Aggregate pattern
Aggregates are probably the most difficult building blocks of Domain-Driven Design1. They're hard to understand, and they're even harder to properly design. Aggregates are Entities that hold other Entities and Value Objects that help keep data consistent.
Pramod J. Sadalage and Martin Fowler definition
In Domain-Driven Design, an aggregate is a collection of related objects that we wish to treat as a unit. In particular, it is a unit for data manipulation and management of consistency. Typically, we like to update aggregates with atomic operations and communicate with our data storage in terms of aggregates.2
Martin Fowler paper
Aggregate is a pattern in Domain-Driven Design. A DDD aggregate is a cluster of domain objects that can be treated as a single unit. An example may be an order and its line-items, these will be separate objects, but it is useful to treat the order (together with its line items) as...3
What does an Aggregate look like ?
An aggregate is made up of two main parts namely a boundary (B) and a root (AR).
The boundary defines the contents of the aggregate. It is also the barrier between the aggregate contents and the rest of the application.

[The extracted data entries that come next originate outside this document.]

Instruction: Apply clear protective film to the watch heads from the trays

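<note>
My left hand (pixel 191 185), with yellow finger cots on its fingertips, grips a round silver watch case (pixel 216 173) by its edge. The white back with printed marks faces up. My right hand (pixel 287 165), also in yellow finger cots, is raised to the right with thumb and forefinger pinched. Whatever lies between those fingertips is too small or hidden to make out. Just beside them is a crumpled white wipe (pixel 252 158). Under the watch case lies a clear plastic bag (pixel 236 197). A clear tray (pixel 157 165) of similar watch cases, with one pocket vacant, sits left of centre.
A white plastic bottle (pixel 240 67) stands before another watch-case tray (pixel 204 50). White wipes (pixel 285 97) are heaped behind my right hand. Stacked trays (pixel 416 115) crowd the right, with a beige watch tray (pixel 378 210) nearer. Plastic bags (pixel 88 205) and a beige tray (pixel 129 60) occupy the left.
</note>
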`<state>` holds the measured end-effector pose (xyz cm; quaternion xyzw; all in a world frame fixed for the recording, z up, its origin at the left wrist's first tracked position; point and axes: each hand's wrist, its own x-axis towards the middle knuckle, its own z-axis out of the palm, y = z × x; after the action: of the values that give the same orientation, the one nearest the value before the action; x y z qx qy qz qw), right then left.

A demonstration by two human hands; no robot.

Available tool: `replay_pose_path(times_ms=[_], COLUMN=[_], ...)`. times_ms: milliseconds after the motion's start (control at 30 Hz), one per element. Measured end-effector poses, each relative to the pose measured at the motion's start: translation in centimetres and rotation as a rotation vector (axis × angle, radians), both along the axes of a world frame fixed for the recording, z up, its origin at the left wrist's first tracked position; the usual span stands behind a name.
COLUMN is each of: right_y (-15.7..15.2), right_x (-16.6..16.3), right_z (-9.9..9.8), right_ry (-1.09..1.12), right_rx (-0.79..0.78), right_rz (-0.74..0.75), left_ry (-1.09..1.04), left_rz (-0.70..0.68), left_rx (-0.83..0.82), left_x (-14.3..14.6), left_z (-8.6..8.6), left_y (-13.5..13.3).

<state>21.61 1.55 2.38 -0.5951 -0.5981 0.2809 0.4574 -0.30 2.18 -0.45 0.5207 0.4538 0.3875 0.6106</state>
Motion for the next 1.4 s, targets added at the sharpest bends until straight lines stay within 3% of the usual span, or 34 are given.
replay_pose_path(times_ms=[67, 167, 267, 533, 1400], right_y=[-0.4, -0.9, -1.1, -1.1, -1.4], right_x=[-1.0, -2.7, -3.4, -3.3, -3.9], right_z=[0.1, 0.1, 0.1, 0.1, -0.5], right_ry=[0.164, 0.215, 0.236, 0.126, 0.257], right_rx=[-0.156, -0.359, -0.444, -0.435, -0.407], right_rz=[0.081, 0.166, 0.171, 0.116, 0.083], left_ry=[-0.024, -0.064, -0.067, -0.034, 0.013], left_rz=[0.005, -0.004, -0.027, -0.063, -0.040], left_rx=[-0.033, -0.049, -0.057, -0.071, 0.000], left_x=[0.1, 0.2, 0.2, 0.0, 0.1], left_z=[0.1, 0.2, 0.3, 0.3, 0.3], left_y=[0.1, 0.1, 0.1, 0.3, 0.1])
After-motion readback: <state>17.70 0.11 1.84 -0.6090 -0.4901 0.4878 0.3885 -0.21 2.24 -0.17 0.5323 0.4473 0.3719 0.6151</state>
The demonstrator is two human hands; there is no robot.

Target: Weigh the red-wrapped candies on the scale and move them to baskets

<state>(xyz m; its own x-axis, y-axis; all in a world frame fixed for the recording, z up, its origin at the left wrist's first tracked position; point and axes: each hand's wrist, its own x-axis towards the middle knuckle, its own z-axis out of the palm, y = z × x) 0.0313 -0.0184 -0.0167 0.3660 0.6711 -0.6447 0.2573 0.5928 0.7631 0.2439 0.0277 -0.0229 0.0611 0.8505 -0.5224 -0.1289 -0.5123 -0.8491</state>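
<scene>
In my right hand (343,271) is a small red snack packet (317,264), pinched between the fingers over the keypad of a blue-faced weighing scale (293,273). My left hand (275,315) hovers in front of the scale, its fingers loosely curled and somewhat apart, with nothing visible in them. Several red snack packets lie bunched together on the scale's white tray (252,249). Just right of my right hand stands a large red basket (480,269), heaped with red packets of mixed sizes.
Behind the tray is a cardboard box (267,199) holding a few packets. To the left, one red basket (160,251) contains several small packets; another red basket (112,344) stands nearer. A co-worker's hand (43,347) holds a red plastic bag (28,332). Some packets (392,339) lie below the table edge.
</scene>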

Nothing outside the boundary can keep a reference to anything inside the boundary.
The Aggregate Root (AR) provides access to the aggregate contents. It is the only object in the aggregate that objects outside the aggregate may hold a reference to. The aggregate root in turn holds references to the aggregate contents.It provides access to the contents, but it is not direct access. We will not ask the root for an object and then do work on the object. We would ask the aggregate (A) to do the work on the object for us. In-fact we might be oblivious of the objects existence. The contents of an aggregate is made up of our basic DDD building blocks: Entities (E), Value Objects (VO) and other Aggregates (A).
A single Entity without any child Entities or Value Objects is also an Aggregate by itself. The main goal of an Aggregate is to keep your Domain Model consistent. Aggregates centralize most of the business rules. Aggregates are persisted atomically in your persistence mechanism. No matter how many child Entities and Value Objects live inside the root Entity, all of them will be persisted atomically, as a single unit.